Some hemming and hawing ensued, some continued lamenting of the missing chain of command chart, then committee chairman John Warner referred my question to General Smith. “No,” I interjected,
“Secretary Rumsfeld, with all due respect, you’ve got to answer this question. And it could be satisfied with a phone call. This is a pretty simple, straightforward question. . . . What agencies or private contractors were in charge of the interrogations? And what were their instructions to the guards? This goes to the heart of the matter.”
What I wanted to know, as was apparent to the witnesses, was whether the sadistic behavior of the guards had been influenced by instructions from or the example set by the people interrogating detainees at Abu Ghraib. Again, General Smith intervened and after a little back-and-forth, informed the committee that the commander of the military intelligence brigade had authority over the interrogators and “tactical control over the guards.” I asked Secretary Rumsfeld why he couldn’t answer these “fundamental questions.” When I pressed him on the instructions the guards had received, he punted, referring the matter to an ongoing investigation. When I reminded him again that it was a simple question he ought to be prepared to answer, he allowed that the guards had been instructed to adhere to the Geneva Conventions.

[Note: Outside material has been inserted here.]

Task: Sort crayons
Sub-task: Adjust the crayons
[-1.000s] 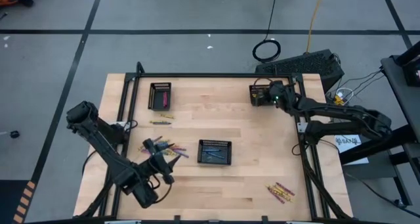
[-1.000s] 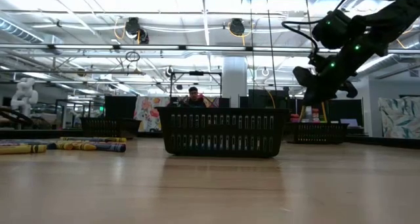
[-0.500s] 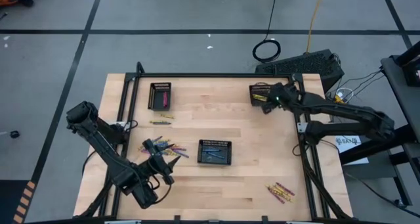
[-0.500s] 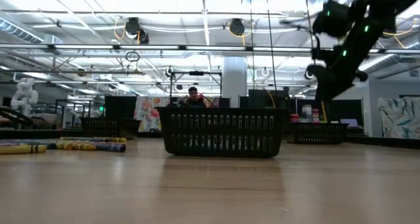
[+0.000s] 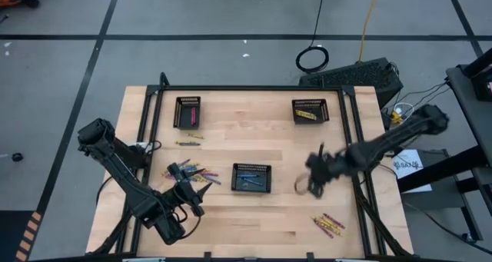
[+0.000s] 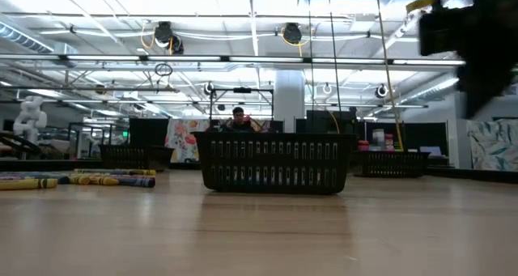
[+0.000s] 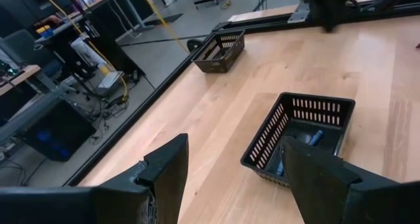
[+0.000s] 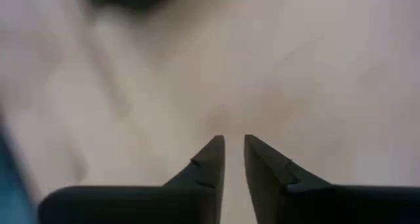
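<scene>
— Wood table [image 5: 292,143] under shop lights. Changed how?
— Right claw [image 5: 309,184] gone from far-right tray [image 5: 309,103], swung nearer, now over bare wood right of middle tray [image 5: 251,166]; pinched nearly together, holding nothing
— Meaning?
— Probably yellow crayon [image 5: 306,115] delivered there; likely off to near-right crayons [image 5: 328,224] next
— Left claw [image 7: 233,158]?
— Spread wide, empty, waiting by left pile [image 5: 192,173]

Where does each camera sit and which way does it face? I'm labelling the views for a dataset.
High: overhead, straight down on the table; both arms show.
Low: at tabletop height, facing the middle tray; a dark arm blurs at upper right.
Left wrist: past the open left pincer toward that tray.
Right wrist: close above bare wood, right pincer nearly closed.
High, low and left wrist share the middle tray.
</scene>
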`<action>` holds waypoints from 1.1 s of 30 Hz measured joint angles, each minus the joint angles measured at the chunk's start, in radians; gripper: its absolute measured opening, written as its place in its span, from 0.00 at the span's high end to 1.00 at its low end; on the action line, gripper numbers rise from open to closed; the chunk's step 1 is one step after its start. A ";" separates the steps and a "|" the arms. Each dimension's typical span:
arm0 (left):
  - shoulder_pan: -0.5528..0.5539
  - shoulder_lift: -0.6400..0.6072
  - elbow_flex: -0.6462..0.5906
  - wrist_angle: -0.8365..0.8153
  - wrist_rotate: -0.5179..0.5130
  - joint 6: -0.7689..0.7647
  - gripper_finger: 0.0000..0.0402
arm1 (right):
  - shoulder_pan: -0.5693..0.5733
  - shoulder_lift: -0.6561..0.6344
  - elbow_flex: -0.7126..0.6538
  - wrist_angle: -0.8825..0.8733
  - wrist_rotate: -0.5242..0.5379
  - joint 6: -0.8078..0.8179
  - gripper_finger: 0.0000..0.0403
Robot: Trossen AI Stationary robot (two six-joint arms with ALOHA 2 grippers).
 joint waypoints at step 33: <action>0.000 0.001 0.000 0.000 -0.001 0.005 0.41 | 0.521 0.366 0.003 0.093 -0.185 0.512 0.76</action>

In the weeks after my questioning of Rumsfeld, which had been televised, my staff received a number of cold calls from people with knowledge of detainee interrogations, warning us that bad things were happening. Frequent revelations in the press that year exposed abuses at prisons other than Abu Ghraib, at the Salt Pit and at the Bagram Air Base prison in Afghanistan, where men were heard crying all night long. We heard stories about prisoners killed by interrogators because the interrogators were inexperienced and insufficiently trained and supervised. One Iraqi had suffocated to death when his interrogators had put him in a sleeping bag, zipped it over his head, and rolled him back and forth repeatedly. One of the interrogators had a brother who had done the same to him, and he thought it would be a good way to get the prisoner to talk. My foreign policy assistant at the time, Richard Fontaine, had previously worked at the National Security Council. He told me about the black site rendition program. In November 2005, the Washington Post would report the existence of these black sites in a story that would win a Pulitzer. Someone leaked a memo from Rumsfeld concerning interrogations at the Guantánamo detention facility, complaining that prisoners were only made to stand up for eight hours. Rumsfeld, who worked at a standing desk, observed that he stood up longer than that. Interrogation logs from Guantánamo also leaked, and revealed that one prisoner hadn’t slept more than three hours in a single night for several months. The interrogators had made him do dog tricks.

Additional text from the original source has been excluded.